Educational level of household head
Education level is positively and highly significantly associated with the use of improved soil bund, stone bund and check dam. More precisely, a one-year increase in education will increase the probability of a household to use improved soil bund, stone bund and check dam by 0.55%, 0.3%, and 0.6%, respectively. This implies that household heads with relatively better formal education are more likely to use appropriate improved structural SWC practices and they are also able to anticipate the consequences of soil erosion than non-educated farmers. In addition, they have better understanding of their environment and risks associated with cultivation of marginal lands. Our result is in line with empirical evidence obtained from different parts of the country (e.g., Anley et al. 2007;Tizale 2007).
Farming experience
Farming experience is also positively and significantly related to the adoption of improved structural SWC measures in the study area. The result indicates that experienced farmers tend to use improved conservation strategies than non experienced farmers. In relation to this result, Shiferaw et al. (2008) asserted that experienced farmers are capable of detecting soil erosion problems more than non-experienced farmers. Similarly, Fekadu et al. (2013) pointed out that those farmers who have better farm experience have high chance of being participant. As observed from the result, a one-year increase in farming experience increases the probability of farmers’ adoption of improved soil bund, stone bund and check dam conservation by 0.6%, 0.1% and 0.2%, respectively.
Extension contact
Extension service on SWC practices was found to have a positive effect on adopting improved soil bund. However, it did not affect the adoption of improved stone bund or check dams. Farmers who receive extension message on SWC from development agents will be more encouraged to use improved SWC practice on their farm plots. Similarly, Yitayal et al. (2006) and Tizale (2007) reported that households with access to extension services and information have better understanding of land degradation problem and soil conservation practices and hence may perceive SWC practices to be profitable. As observed from the model result, as farmers get extension message/contents on SWC practices, the probability of using improved soil bund increases by 0.52%.
Plot area
The MNL model results indicate that plot area has a positive and significant effect on the likelihood of adopting all types of improved structural SWC structures. This is because farmers with larger farm plot are more likely to be able and willing to use improved SWC measures to reduce land degradation problems in plots located on sloppy areas. This result is in line with empirical studies that have shown a positive and significant effect of area of a plot on the decision to use conservation measures (for instance, Amsalu and De Graaff 2007; Kassa et al. 2013). Hence, plot size promotes conservation. The result shows that as plot area increases by a hectare, the probability of deciding to use improved soil bund, improved stone bund and improved check dam increases by 0.28%, 1.84% and 4.26%, respectively.

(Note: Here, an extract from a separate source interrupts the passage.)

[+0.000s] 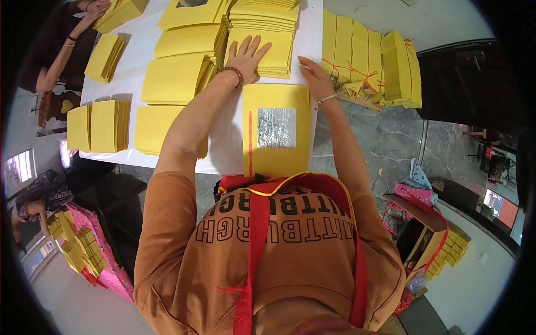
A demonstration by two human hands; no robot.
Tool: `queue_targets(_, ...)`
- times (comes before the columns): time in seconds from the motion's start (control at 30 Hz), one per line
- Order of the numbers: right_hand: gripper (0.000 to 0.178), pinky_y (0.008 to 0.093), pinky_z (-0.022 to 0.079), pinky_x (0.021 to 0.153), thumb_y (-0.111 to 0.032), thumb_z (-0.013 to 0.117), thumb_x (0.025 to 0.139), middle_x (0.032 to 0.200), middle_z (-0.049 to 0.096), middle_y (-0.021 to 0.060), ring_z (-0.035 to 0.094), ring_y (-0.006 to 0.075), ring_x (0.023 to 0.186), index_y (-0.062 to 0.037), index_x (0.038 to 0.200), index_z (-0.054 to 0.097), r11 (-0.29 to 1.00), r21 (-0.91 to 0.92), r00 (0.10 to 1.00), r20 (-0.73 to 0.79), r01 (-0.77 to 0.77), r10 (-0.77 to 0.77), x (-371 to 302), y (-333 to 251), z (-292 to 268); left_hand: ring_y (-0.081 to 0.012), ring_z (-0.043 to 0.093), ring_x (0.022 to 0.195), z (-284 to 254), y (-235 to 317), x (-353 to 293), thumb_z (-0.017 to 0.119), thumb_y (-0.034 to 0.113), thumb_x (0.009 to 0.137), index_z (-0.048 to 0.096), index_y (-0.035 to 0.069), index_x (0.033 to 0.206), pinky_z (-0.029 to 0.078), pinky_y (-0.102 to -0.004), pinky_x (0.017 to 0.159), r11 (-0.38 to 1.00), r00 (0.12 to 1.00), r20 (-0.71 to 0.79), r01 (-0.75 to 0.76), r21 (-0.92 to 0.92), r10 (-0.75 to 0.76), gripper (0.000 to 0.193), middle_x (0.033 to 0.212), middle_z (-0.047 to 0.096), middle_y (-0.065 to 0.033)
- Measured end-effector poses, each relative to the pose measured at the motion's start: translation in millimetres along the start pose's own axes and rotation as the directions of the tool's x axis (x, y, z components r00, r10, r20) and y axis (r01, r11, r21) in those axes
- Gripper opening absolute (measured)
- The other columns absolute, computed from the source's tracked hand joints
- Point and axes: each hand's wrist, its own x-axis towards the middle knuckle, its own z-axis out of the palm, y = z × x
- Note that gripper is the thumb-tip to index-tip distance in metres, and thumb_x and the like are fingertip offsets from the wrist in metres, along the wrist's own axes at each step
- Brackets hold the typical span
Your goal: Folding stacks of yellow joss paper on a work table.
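Observation:
My left hand [247, 58] lies flat, fingers spread, on a stack of yellow paper sheets [276, 53] at the table's far right. My right hand [317, 81] is beside that stack at the table's right edge, its fingers loosely stretched and nothing visible in them. Directly before me lies a yellow sheet [276, 161] with a silver foil square [276, 128] at its middle and a red strip along its left side. Further yellow stacks [173, 79] lean in a row left of my left forearm.
A white-covered table [226, 146] carries smaller yellow piles [109, 125] at left. Tied yellow bundles [354, 50] stand beyond its right edge. Another person's hand [92, 14] touches a yellow pile at the far left. More yellow bundles [84, 245] rest on a pink cloth at lower left.

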Motion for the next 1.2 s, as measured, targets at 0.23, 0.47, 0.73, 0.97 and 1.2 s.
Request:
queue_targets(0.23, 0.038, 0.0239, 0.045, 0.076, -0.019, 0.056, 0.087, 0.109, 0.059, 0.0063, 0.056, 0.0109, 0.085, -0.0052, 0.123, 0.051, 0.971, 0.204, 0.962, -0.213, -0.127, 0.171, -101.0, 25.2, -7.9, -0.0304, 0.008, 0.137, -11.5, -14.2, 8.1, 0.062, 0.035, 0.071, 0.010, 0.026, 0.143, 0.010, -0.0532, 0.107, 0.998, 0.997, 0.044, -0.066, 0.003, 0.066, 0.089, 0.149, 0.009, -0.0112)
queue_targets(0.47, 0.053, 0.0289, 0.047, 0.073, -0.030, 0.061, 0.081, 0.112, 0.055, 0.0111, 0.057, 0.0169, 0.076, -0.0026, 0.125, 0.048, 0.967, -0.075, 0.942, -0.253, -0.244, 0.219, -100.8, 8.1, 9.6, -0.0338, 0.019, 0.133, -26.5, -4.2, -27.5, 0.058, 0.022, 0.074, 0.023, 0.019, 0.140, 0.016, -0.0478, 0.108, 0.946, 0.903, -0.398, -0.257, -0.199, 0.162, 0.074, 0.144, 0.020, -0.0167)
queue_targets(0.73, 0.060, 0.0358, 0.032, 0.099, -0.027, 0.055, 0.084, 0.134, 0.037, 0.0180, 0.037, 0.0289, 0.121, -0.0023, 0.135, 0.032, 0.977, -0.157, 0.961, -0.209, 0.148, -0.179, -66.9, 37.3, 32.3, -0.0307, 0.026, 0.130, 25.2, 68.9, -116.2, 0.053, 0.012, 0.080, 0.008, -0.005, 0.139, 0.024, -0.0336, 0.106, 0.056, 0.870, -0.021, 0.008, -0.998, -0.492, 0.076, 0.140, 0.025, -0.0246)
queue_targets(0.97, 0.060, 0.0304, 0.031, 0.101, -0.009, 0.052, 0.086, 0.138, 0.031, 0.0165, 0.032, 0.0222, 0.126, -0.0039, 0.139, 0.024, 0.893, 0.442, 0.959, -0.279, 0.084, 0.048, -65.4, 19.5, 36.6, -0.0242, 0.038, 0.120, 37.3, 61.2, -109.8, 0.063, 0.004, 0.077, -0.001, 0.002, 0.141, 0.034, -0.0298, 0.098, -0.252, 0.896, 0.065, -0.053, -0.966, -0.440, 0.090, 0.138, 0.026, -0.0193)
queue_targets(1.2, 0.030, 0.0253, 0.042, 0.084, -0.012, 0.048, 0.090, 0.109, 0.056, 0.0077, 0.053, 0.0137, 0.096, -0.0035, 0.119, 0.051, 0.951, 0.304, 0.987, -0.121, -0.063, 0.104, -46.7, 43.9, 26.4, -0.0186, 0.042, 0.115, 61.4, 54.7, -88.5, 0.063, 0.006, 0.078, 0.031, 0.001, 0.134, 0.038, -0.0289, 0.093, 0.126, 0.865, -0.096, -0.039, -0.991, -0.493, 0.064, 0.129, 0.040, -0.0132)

Distance of the plot from dwelling
Distance of the plot from the dwelling is related negatively with improved check dam and improved stone bund. The result from the model output indicates as the distance of the plot from dwelling of the household increases by one kilometer, the probability of using improved check dam and improved stone bund decreases by 1.65% and 1%, respectively. This result in line with the findings of Derajew et al. (2013).
Number of economically active household members
SWC activities demand labor which is a critical problem in a peak period of production and livestock rearing. In this study, number of economically active household members who actively participate in improved structural SWC relates positively and significantly with adoption of improved soil bund. The model result indicates that as the number of economically active household members increases by one person, the probability of using improved soil bund increases by 0.13%. We did not find any significant relationship between this variable and adoption of the other improved structural SWC measures. This result is in line with the findings of Tadesse and Belay (2004).